# Varun Gandhi - The Indian Idiot



## karnivore (Mar 17, 2009)

Just when you thought, you have seen enough, these BJP idiots almost always pull one from their arse. Meet Varun, the idiot without a reason.



> The strident communal overtones of the campaign being run by 'the other' Gandhi son, Varun, contesting his maiden Lok Sabha election from this constituency, has left even workers of his Bharatiya Janata Party (BJP) shocked.
> 
> The 29-year-old son of Maneka and the late Sanjay Gandhi was on Sunday issued a notice by the district authorities in Pilibhit, the constituency so carefully nurtured by his mother who gave up the seat to ensure his easy entry into the Lok Sabha.
> 
> ...


Source


----------



## naveen_reloaded (Mar 17, 2009)

is there a option like " No one " in polling booth ...??? i want to vote for it ...


----------



## Mystic (Mar 17, 2009)

^ Yes, It may not be on the EVMs, but you can caste 'no-vote' by other way.
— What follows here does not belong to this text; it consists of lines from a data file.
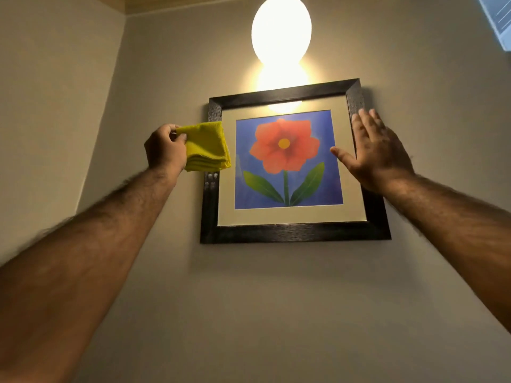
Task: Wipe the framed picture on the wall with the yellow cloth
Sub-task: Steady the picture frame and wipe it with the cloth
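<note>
head view: worn on person's head | tilted upward at wall (276,299) | close, arm's reach | wide-angle | single view

- Left hand (165,150): bare, no glove, ring or watch seen; short, trimmed nails on the thumb and the fingers that show.
- Left forearm (91,239): bare along its whole visible length, no sleeve; covered with dark hair, slightly blurred along its upper edge.
- Right hand (377,153): bare, no ring or strap seen.
- Right forearm (456,217): bare and unsleeved, dark hair along it; no wristband.
</note>
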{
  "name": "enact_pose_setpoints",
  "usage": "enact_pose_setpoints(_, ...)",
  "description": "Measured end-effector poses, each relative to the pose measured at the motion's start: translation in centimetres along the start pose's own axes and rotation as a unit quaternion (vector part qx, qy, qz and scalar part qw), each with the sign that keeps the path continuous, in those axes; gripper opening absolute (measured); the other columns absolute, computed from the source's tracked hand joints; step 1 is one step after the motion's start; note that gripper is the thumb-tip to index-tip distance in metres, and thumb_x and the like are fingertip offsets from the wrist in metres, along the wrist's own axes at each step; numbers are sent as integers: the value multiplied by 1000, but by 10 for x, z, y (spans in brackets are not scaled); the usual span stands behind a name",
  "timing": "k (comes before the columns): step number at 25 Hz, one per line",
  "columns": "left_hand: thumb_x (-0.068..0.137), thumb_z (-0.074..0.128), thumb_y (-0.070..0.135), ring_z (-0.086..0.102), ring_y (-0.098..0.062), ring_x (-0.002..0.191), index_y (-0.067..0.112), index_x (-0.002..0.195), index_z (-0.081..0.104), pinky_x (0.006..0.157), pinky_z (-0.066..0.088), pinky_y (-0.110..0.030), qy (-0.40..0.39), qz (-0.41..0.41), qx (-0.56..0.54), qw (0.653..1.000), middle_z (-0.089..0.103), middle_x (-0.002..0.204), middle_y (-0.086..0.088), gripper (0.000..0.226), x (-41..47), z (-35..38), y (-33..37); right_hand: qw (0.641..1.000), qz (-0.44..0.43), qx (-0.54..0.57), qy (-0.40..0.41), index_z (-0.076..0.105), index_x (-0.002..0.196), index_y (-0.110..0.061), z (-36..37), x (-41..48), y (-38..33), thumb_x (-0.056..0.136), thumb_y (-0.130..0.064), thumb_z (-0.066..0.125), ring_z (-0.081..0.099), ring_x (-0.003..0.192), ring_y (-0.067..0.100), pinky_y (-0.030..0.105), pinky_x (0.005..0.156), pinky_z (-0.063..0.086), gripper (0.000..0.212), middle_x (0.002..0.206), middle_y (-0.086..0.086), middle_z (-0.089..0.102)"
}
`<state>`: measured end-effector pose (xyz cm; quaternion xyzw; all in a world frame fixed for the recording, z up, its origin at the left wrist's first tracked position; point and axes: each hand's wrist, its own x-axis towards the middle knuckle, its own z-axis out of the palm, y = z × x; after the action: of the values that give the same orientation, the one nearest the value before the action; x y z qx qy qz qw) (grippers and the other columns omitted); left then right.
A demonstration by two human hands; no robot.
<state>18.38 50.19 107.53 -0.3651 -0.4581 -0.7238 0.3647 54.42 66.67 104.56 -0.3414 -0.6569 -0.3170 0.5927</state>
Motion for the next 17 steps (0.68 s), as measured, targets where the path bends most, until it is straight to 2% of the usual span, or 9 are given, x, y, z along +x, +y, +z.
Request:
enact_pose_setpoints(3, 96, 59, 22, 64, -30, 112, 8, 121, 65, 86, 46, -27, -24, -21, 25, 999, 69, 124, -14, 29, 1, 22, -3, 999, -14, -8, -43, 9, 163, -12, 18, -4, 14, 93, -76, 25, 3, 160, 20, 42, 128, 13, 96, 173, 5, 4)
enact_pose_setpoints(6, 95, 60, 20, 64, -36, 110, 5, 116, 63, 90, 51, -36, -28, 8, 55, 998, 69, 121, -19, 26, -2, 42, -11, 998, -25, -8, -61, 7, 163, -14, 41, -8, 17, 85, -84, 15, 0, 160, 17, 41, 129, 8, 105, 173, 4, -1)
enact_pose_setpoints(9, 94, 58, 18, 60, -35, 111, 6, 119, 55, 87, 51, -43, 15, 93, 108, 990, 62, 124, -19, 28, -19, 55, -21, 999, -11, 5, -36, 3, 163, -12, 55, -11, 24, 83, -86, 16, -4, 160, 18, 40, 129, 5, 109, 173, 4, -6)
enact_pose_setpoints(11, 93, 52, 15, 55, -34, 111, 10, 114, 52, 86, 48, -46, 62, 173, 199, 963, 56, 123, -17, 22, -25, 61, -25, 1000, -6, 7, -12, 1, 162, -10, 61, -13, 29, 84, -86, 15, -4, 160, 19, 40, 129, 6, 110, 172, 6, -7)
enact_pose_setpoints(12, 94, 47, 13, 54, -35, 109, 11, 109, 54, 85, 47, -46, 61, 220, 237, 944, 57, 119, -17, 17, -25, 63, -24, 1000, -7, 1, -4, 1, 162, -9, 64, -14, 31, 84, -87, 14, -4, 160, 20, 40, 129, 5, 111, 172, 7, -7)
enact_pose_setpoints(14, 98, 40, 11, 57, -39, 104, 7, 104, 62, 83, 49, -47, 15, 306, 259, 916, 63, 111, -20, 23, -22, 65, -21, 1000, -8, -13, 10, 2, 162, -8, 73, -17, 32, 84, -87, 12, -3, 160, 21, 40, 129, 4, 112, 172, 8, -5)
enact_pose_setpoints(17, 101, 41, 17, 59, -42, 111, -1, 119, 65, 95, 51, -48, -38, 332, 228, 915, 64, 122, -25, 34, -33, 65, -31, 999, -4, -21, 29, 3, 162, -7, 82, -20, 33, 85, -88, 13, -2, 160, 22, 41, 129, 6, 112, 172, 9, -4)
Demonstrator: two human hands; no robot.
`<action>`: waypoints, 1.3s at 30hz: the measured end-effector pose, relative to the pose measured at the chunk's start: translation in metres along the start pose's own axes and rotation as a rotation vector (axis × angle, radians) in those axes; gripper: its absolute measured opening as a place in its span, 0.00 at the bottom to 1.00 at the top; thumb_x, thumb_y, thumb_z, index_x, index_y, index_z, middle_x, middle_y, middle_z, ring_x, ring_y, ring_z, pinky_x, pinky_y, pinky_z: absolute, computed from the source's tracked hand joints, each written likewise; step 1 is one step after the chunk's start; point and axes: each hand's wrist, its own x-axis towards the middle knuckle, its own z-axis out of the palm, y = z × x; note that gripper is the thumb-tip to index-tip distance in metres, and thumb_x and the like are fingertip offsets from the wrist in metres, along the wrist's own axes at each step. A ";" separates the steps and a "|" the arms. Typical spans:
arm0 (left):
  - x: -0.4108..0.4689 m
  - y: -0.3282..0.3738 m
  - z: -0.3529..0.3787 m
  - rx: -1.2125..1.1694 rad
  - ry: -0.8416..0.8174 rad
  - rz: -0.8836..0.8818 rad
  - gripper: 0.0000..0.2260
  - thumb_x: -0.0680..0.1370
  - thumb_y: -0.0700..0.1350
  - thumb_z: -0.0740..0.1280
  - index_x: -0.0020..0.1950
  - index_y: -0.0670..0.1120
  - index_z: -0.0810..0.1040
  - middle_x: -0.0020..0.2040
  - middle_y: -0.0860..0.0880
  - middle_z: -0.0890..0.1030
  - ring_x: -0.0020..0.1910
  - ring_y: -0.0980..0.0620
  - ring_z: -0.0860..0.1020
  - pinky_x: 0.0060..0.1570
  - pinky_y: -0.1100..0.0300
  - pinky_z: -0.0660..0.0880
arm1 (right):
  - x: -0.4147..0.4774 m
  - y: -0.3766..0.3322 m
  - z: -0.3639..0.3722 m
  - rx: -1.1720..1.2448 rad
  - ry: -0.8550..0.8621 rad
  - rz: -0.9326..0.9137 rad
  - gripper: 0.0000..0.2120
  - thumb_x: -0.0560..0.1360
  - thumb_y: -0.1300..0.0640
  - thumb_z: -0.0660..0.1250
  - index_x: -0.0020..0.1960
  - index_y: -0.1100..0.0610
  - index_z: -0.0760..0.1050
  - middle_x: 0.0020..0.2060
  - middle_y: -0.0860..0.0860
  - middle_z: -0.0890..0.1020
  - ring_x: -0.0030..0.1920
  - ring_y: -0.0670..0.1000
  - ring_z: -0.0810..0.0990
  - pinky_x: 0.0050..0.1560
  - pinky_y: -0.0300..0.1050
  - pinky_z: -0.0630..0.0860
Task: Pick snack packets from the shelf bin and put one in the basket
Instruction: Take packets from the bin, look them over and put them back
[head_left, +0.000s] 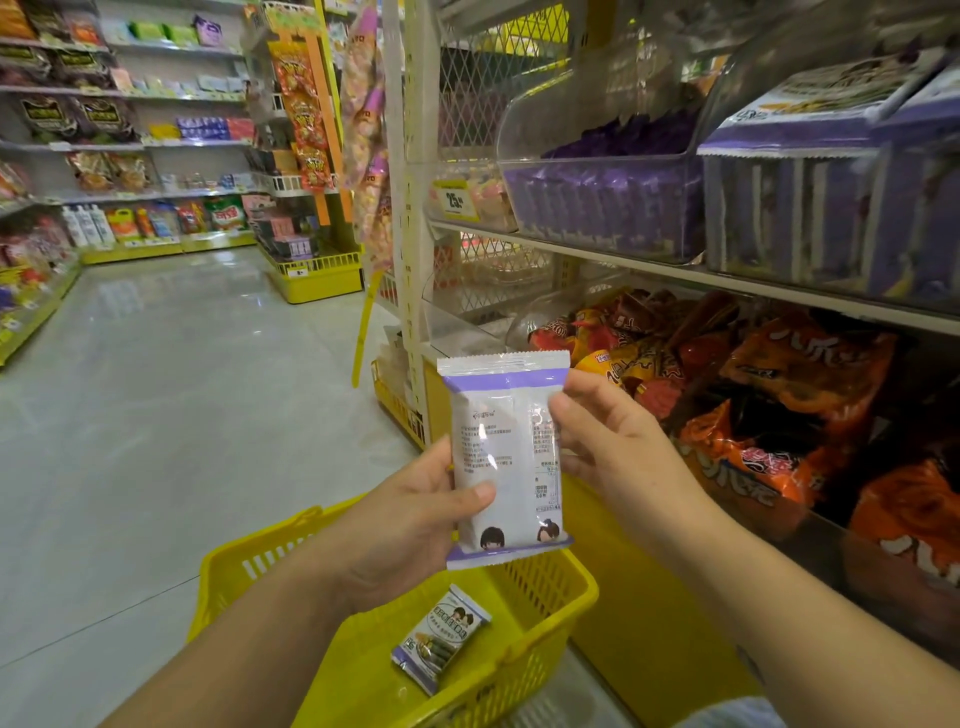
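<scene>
Both hands are up on one snack packet (506, 457), white with purple bands, held upright with its printed back facing us, above the yellow basket (550, 613). The left hand (405, 525) grips its lower left edge, thumb pressed across the front; the right hand (613, 431) pinches the right edge near the top. A second packet (441, 636) lies flat in the basket. Beside them, the clear shelf bin (602, 202) is packed with purple packets.

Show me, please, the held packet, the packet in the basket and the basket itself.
held packet (506, 457), head view, middle of its back.
packet in the basket (441, 636), head view, its printed front.
basket (582, 592), head view, right rim.
</scene>
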 end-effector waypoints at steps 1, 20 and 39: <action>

Rule 49-O



> 49-O. Elector deciding not to vote.-If an elector, after his electoral roll number has been duly entered in the register of voters in Form-17A and has put his signature or thumb impression thereon as required under sub-rule (1) of rule 49L, decided not to record his vote, a remark to this effect shall be made against the said entry in Form 17A by the presiding officer and the signature or thumb impression of the elector shall be obtained against such remark.



The purpose is to prevent election fraud or misuse of votes. Nothing else, though.


----------



## Faun (Mar 17, 2009)

wtf? Such a jackass.


----------



## curious guy (Mar 17, 2009)

Mystic said:


> ^ Yes, It may not be on the EVMs, but you can caste 'no-vote' by other way. Rule 49-O
> 
> 
> 
> The purpose is to prevent election fraud or misuse of votes. Nothing else, though.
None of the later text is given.